Task to carry out: Your task is to output the data exactly as it stands.

Dataset section:

= Beginning of Section =

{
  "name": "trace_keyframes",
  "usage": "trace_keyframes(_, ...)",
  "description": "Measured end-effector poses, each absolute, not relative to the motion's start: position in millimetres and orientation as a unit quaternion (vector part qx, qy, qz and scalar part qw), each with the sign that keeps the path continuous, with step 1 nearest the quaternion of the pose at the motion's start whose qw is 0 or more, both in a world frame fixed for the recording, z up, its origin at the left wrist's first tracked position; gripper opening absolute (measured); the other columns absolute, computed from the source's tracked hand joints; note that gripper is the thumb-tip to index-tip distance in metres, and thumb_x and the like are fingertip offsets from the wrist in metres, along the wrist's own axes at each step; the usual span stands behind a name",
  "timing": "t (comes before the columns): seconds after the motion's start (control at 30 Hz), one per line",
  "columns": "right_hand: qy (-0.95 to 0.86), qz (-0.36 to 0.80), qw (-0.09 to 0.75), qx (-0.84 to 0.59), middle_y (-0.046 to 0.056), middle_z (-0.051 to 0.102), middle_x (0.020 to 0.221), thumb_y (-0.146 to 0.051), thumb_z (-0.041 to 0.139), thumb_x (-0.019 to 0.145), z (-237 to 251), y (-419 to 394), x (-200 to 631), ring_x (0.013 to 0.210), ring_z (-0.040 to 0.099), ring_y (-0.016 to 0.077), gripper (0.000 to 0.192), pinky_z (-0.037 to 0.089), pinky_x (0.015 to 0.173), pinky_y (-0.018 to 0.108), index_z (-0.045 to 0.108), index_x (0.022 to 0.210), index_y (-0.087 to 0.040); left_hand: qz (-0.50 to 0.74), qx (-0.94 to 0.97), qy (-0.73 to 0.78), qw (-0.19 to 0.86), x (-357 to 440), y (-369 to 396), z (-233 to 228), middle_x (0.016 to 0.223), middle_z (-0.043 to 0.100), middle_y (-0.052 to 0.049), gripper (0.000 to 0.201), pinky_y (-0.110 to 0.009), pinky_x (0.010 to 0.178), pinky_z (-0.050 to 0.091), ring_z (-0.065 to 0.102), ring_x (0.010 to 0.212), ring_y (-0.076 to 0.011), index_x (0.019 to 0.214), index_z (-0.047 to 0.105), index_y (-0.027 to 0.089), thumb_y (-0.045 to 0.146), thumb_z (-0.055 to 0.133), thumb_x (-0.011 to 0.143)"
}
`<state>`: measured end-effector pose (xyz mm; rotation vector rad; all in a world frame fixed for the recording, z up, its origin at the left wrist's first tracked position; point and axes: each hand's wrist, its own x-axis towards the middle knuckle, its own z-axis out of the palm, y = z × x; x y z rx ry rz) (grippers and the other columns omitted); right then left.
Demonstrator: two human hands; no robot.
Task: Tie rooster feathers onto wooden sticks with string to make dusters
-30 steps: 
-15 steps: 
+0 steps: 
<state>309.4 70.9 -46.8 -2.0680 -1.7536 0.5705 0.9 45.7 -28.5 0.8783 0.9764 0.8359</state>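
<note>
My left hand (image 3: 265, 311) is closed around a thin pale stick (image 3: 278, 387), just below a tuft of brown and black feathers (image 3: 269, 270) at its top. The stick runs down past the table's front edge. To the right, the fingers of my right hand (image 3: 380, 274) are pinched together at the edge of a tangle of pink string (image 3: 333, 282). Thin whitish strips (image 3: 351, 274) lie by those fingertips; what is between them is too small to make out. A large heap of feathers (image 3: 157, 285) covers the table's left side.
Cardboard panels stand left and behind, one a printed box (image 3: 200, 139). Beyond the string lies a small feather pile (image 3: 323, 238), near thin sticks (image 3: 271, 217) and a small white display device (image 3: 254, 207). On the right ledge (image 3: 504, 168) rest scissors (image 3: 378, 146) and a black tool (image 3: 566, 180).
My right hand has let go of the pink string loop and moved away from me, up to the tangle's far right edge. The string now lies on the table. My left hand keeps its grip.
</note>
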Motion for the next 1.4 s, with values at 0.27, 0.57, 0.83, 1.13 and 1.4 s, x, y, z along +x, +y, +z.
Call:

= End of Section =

Output for this task:
{
  "name": "trace_keyframes",
  "usage": "trace_keyframes(_, ...)",
  "description": "Measured end-effector poses, each absolute, not relative to the motion's start: position in millimetres and orientation as a unit quaternion (vector part qx, qy, qz and scalar part qw), each with the sign that keeps the path continuous, with step 1 nearest the quaternion of the pose at the motion's start whose qw is 0 or more, both in a world frame fixed for the recording, z up, its origin at the left wrist's first tracked position; gripper opening absolute (measured); the other columns absolute, computed from the source's tracked hand joints; note that gripper is the thumb-tip to index-tip distance in metres, and thumb_x and the like are fingertip offsets from the wrist in metres, along the wrist's own axes at each step; the usual span stands behind a name",
  "timing": "t (comes before the columns): seconds after the motion's start (control at 30 Hz), one per line",
  "columns": "right_hand: qy (-0.95 to 0.86), qz (-0.36 to 0.80), qw (-0.09 to 0.75), qx (-0.84 to 0.59), middle_y (-0.046 to 0.056), middle_z (-0.051 to 0.102), middle_x (0.020 to 0.221), thumb_y (-0.146 to 0.051), thumb_z (-0.041 to 0.139), thumb_x (-0.019 to 0.145), z (-237 to 251), y (-419 to 394), x (-200 to 631), ring_x (0.013 to 0.210), ring_z (-0.040 to 0.099), ring_y (-0.016 to 0.077), gripper (0.000 to 0.192), pinky_z (-0.037 to 0.089), pinky_x (0.015 to 0.173), pinky_y (-0.018 to 0.108), index_z (-0.045 to 0.108), index_x (0.022 to 0.210), index_y (-0.087 to 0.040); left_hand: qz (-0.50 to 0.74), qx (-0.94 to 0.97), qy (-0.73 to 0.78), qw (-0.19 to 0.86), x (-357 to 440), y (-369 to 396), z (-233 to 228), middle_x (0.016 to 0.223), middle_z (-0.043 to 0.100), middle_y (-0.052 to 0.049), gripper (0.000 to 0.201), pinky_y (-0.110 to 0.009), pinky_x (0.010 to 0.178), pinky_z (-0.050 to 0.091), ring_z (-0.065 to 0.102), ring_x (0.010 to 0.212), ring_y (-0.076 to 0.011), index_x (0.019 to 0.214), index_z (-0.047 to 0.105), index_y (-0.027 to 0.089), thumb_y (-0.045 to 0.146), thumb_z (-0.055 to 0.133), thumb_x (-0.011 to 0.143)"
}
`<state>`: measured end-effector pose (xyz mm; rotation vector rad; all in a world frame fixed for the recording, z up, its origin at the left wrist's first tracked position; point and axes: each hand's wrist, its own x-axis towards the middle knuckle, its own z-axis out of the palm, y = z × x; x y z rx ry rz) (grippers and the other columns omitted); right then left.
Demonstrator: two human hands; no robot.
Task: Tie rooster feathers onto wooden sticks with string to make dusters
-30 steps: 
-15 steps: 
+0 steps: 
<state>309.4 70.9 -46.8 -2.0680 -1.7536 0.5705 0.9 45.7 -28.5 0.8783 0.9764 0.8359</state>
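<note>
My left hand (image 3: 265, 311) is closed around a thin pale stick (image 3: 278, 387), just below a tuft of brown and black feathers (image 3: 269, 270) at its top. The stick runs down past the table's front edge. To the right, the fingers of my right hand (image 3: 380, 274) are pinched together at the edge of a tangle of pink string (image 3: 333, 282). Thin whitish strips (image 3: 351, 274) lie by those fingertips; what is between them is too small to make out. A large heap of feathers (image 3: 157, 285) covers the table's left side.
Cardboard panels stand left and behind, one a printed box (image 3: 200, 139). Beyond the string lies a small feather pile (image 3: 323, 238), near thin sticks (image 3: 271, 217) and a small white display device (image 3: 254, 207). On the right ledge (image 3: 504, 168) rest scissors (image 3: 378, 146) and a black tool (image 3: 566, 180).
My right hand has let go of the pink string loop and moved away from me, up to the tangle's far right edge. The string now lies on the table. My left hand keeps its grip.
</note>
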Motion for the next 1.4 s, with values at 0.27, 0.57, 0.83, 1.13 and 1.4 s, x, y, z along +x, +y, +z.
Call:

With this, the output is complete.